Optimistic concurrency

EF Core implements optimistic concurrency, which assumes that concurrency conflicts are relatively rare. In contrast to pessimistic approaches - which lock data up-front and only then proceed to modify it - optimistic concurrency takes no locks, but arranges for the data modification to fail on save if the data has changed since it was queried. This concurrency failure is reported to the application, which deals with it accordingly, possibly by retrying the entire operation on the new data.

In EF Core, optimistic concurrency is implemented by configuring a property as a concurrency token. The concurrency token is loaded and tracked when an entity is queried - just like any other property. Then, when an update or delete operation is performed during SaveChanges(), the value of the concurrency token on the database is compared against the original value read by EF Core.
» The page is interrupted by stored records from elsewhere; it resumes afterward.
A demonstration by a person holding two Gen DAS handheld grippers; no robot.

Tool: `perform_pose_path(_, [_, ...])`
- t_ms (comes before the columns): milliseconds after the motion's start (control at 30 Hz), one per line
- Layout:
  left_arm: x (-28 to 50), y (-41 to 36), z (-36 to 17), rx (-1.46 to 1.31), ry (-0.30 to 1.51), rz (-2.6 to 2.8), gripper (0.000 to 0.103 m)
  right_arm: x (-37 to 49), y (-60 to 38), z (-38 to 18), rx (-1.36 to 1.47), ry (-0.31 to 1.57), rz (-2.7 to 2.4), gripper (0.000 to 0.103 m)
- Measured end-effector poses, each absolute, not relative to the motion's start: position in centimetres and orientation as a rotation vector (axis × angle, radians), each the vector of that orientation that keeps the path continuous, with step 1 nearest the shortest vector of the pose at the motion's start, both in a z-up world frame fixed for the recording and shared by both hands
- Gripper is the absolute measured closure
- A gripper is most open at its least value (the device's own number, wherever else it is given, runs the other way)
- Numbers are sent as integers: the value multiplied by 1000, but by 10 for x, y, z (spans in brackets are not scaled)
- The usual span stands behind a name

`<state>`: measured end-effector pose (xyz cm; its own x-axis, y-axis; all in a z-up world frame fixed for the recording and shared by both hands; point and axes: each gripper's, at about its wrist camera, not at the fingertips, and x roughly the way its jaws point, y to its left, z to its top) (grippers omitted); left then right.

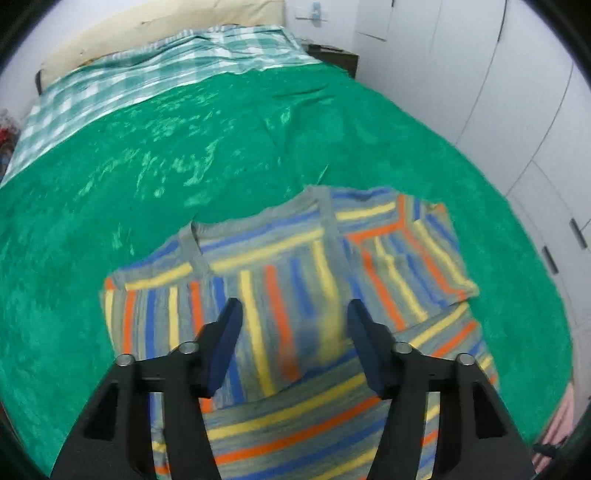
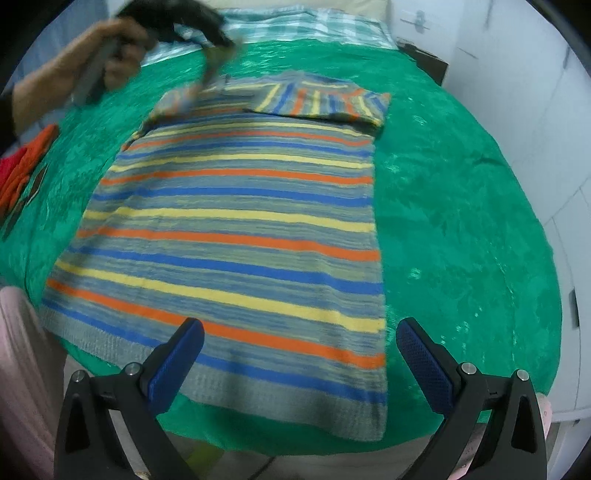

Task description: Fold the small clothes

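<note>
A small knitted shirt (image 2: pixel 236 221) with orange, blue, yellow and grey stripes lies flat on a green blanket (image 2: pixel 461 221), hem toward me. A sleeve (image 2: pixel 321 99) is folded in across its top. My right gripper (image 2: pixel 301 325) hovers open above the hem's right part, nothing between its pads. In the left wrist view the shirt (image 1: pixel 280 273) lies collar-end away, with folded-in sleeve parts showing upright stripes. My left gripper (image 1: pixel 294 302) stands open just above the shirt's upper part, with only cloth below the gap. The right wrist view shows it as a blur (image 2: pixel 207 70) in a person's hand (image 2: pixel 110 55) near the shirt's far left corner.
A green-and-white checked sheet (image 1: pixel 147 74) and a cream pillow (image 1: pixel 166 26) lie at the bed's far end. White wardrobe doors (image 1: pixel 517 110) stand along the right. Orange and red clothes (image 2: pixel 22 166) are piled at the bed's left edge. A dark bedside unit (image 2: pixel 428 61) stands beyond.
</note>
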<state>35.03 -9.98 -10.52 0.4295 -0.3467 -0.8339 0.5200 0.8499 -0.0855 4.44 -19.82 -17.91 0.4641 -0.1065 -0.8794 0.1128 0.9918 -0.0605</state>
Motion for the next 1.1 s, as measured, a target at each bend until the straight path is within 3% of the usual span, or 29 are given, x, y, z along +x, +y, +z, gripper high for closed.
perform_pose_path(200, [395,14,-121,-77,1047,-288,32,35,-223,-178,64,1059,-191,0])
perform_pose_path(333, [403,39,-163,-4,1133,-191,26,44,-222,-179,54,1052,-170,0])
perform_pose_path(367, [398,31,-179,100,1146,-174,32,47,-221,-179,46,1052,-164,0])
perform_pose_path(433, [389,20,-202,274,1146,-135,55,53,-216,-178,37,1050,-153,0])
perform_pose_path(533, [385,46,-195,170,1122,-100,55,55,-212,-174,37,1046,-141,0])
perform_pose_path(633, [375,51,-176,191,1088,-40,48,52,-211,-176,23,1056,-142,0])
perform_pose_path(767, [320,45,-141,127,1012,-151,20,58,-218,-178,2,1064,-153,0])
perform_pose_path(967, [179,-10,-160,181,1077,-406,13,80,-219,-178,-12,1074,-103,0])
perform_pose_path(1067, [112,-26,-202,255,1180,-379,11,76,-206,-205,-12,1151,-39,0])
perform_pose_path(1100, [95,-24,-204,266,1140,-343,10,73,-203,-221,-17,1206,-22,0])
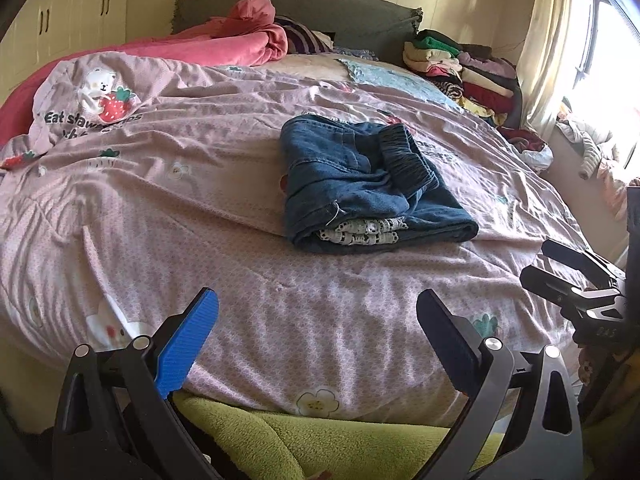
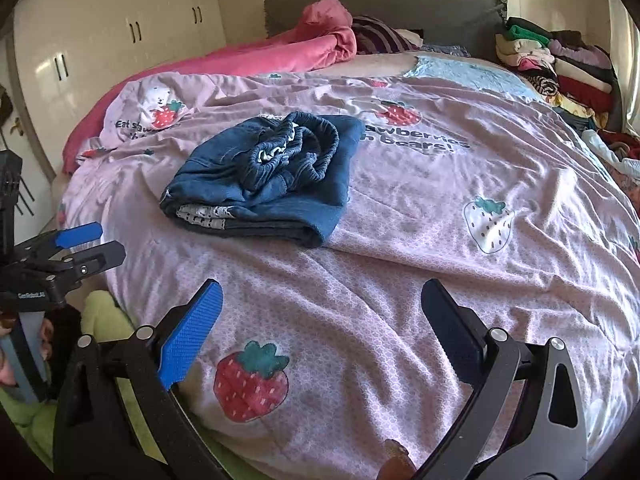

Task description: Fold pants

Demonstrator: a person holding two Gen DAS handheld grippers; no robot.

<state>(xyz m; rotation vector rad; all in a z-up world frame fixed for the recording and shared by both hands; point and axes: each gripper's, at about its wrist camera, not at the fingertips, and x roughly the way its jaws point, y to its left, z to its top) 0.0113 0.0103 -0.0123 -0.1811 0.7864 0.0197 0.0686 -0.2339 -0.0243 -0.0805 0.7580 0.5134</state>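
Presently the pants (image 1: pixel 368 184) lie folded in a compact bundle mid-bed on the quilt (image 1: pixel 200 208), ahead of both grippers and touching neither. Left gripper (image 1: pixel 318 312) and right gripper (image 2: pixel 322 304): jaws spread wide, empty, near the bed's front edge. Neither is clearly nearer.

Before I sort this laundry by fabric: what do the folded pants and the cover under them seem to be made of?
The pants look like blue denim, matte, with stitched seams, a gathered elastic waistband and a pale printed lining showing at the fold. The cover looks like thin woven cotton or a blend, though I can't be sure: it is pink, strawberry-printed, matte and finely creased.
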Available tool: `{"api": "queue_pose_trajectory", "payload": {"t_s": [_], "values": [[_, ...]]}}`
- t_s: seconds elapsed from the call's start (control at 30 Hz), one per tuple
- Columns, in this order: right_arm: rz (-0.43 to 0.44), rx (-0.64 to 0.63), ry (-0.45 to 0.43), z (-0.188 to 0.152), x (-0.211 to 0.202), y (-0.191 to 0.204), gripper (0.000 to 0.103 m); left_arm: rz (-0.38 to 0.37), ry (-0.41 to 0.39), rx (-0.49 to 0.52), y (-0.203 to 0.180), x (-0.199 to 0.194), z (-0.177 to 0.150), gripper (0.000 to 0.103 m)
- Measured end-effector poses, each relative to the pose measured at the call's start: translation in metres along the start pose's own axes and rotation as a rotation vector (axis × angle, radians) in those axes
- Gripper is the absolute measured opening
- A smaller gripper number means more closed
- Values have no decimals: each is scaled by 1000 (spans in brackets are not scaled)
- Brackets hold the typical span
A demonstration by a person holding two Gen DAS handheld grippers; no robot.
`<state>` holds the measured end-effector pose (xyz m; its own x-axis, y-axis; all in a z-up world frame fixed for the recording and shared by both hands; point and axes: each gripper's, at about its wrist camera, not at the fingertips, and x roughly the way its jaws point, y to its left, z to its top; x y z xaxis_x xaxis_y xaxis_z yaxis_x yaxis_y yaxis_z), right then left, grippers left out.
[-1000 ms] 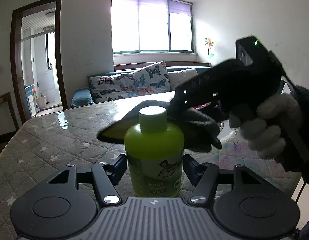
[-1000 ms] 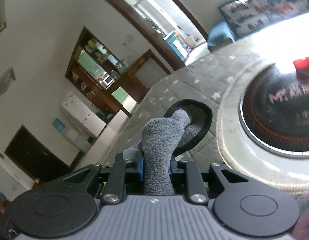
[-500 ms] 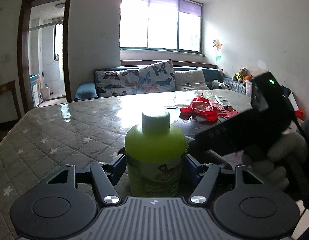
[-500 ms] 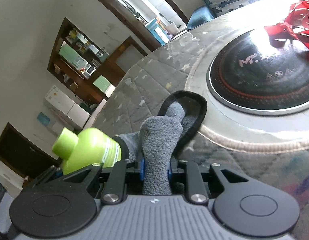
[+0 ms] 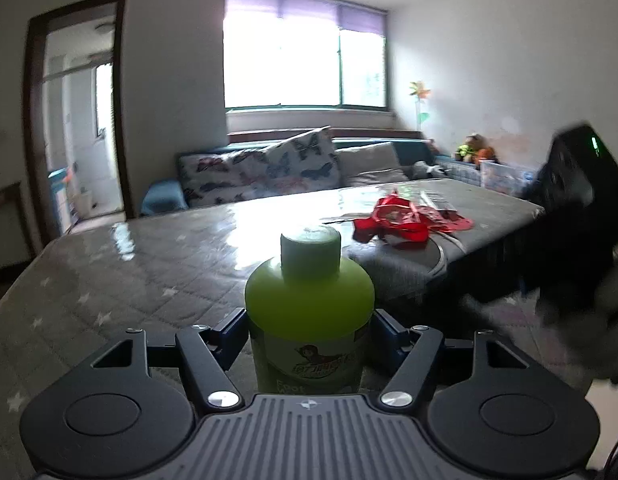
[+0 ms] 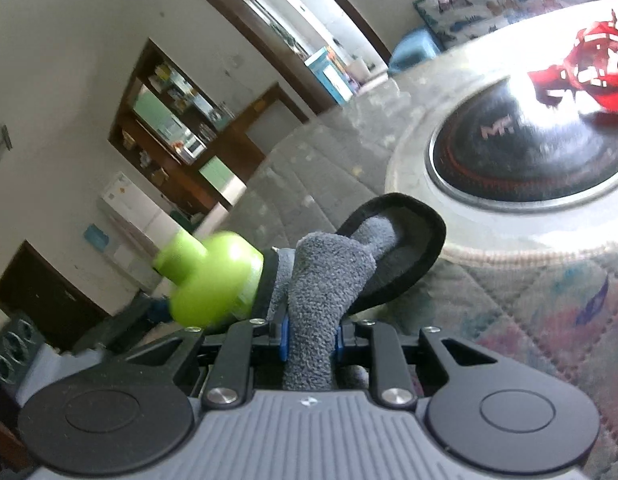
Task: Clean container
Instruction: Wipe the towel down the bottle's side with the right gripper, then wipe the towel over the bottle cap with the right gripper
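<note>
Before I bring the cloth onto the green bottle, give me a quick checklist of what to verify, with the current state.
1. Green bottle upright on the table: ok.
2. Bottle cap on: ok.
3. Left gripper steadying the bottle: not ok; its jaws are opening with the bottle between them.
4. Grey cloth clamped in the right gripper: ok.
5. Cloth close beside the bottle: ok; whether it touches, cannot tell.
6. Red item clear of the bottle: ok.
</note>
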<state>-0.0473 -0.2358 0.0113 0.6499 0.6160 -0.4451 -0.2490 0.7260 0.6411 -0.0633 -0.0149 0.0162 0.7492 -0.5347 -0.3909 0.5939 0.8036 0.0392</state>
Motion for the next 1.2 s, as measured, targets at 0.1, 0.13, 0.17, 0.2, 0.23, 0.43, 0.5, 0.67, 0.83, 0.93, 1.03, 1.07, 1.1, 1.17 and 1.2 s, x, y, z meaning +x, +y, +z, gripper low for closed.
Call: {"api": "queue_pose_trajectory", "payload": {"t_s": [0.1,0.13,0.17,0.2,0.23,0.43,0.5,0.67,0.83,0.93,1.03,1.07,1.1,1.17,1.2], "values": [[17,-20,-43,9,-11,6,20,-48,-4,-10,6,2,-1,70],[21,-29,-55,13,-13,8,20,-64,-6,-8,8,3,-2,70],[27,-34,-64,17,-16,9,20,-77,-10,2,7,4,-2,70],[35,-41,-72,21,-18,11,20,-90,-12,9,7,5,-2,70],[41,-51,-76,25,-18,13,20,-105,-15,15,6,6,-2,70],[31,-76,-87,44,-10,14,20,-180,-31,32,6,15,-3,70],[34,-57,-83,44,-6,10,20,-188,-33,31,7,16,-3,70],[65,55,-64,49,11,-14,20,-183,-29,43,6,14,-6,71],[45,89,-25,43,29,-26,20,-149,-28,57,2,8,-7,71],[21,91,-3,37,33,-31,20,-137,-26,57,1,5,-8,71],[-30,69,20,29,35,-34,20,-115,-25,59,-3,2,-7,71],[-37,68,22,26,34,-35,20,-106,-23,60,-4,0,-7,72],[-43,68,25,23,33,-35,20,-96,-20,60,-6,-2,-8,72],[-47,71,27,20,32,-37,20,-81,-16,57,-7,-4,-7,72],[-50,68,28,18,31,-37,20,-75,-14,54,-8,-5,-7,72]]}}
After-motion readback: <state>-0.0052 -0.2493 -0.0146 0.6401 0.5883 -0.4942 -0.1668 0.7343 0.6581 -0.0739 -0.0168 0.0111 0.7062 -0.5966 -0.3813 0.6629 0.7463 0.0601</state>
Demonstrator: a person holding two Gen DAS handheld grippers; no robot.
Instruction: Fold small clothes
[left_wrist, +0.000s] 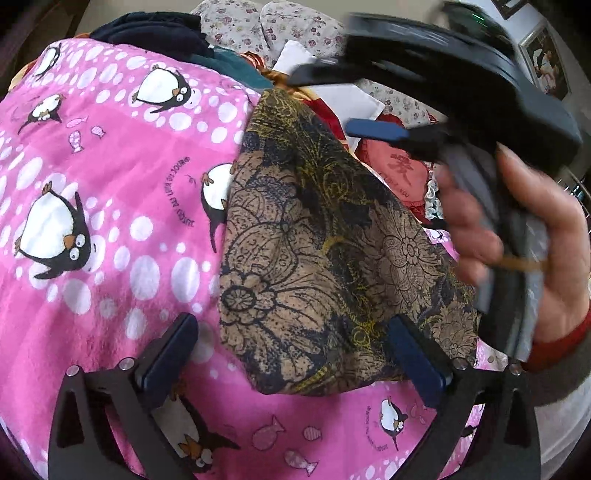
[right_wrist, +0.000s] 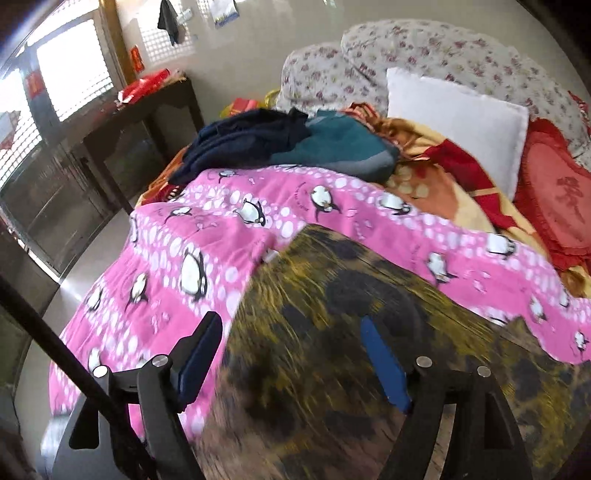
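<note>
A small brown garment with a black and yellow flower print lies on the pink penguin blanket. My left gripper is open just above its near edge, with one finger on each side. My right gripper, held in a hand, shows blurred at the upper right of the left wrist view, open, above the garment's far end. In the right wrist view the right gripper is open over the blurred garment, holding nothing.
Dark blue and teal clothes are piled at the far side of the blanket. A white pillow, a red heart cushion and floral bedding lie behind. A dark wooden table stands left of the bed.
</note>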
To understand how this works, let's assume we're on SQL Server, and define a typical Person entity type with a special Version property:

public class Person
{
    public int PersonId { get; set; }
    public string FirstName { get; set; }
    public string LastName { get; set; }

    [Timestamp]
    public byte[] Version { get; set; }
}

In SQL Server, this configures a concurrency token that automatically changes in the database every time the row is changed (more details are available below). With this configuration in place, let's examine what happens with a simple update operation:

var person = context.People.Single(b => b.FirstName == "John");
person.FirstName = "Paul";
context.SaveChanges();
  1. In the first step, a Person is loaded from the database; this includes the concurrency token, which is now tracked as usual by EF along with the rest of the properties.
  2. The Person instance is then modified in some way - we change the FirstName property.
  3. We then instruct EF Core to persist the modification. Since a concurrency token is configured, EF Core sends the following SQL to the database:
UPDATE [People] SET [FirstName] = @p0
WHERE [PersonId] = @p1 AND [Version] = @p2;

Note that in addition to the PersonId in the WHERE clause, EF Core has added a condition for Version as well; this only modifies the row if the Version column hasn't changed since the moment we queried it.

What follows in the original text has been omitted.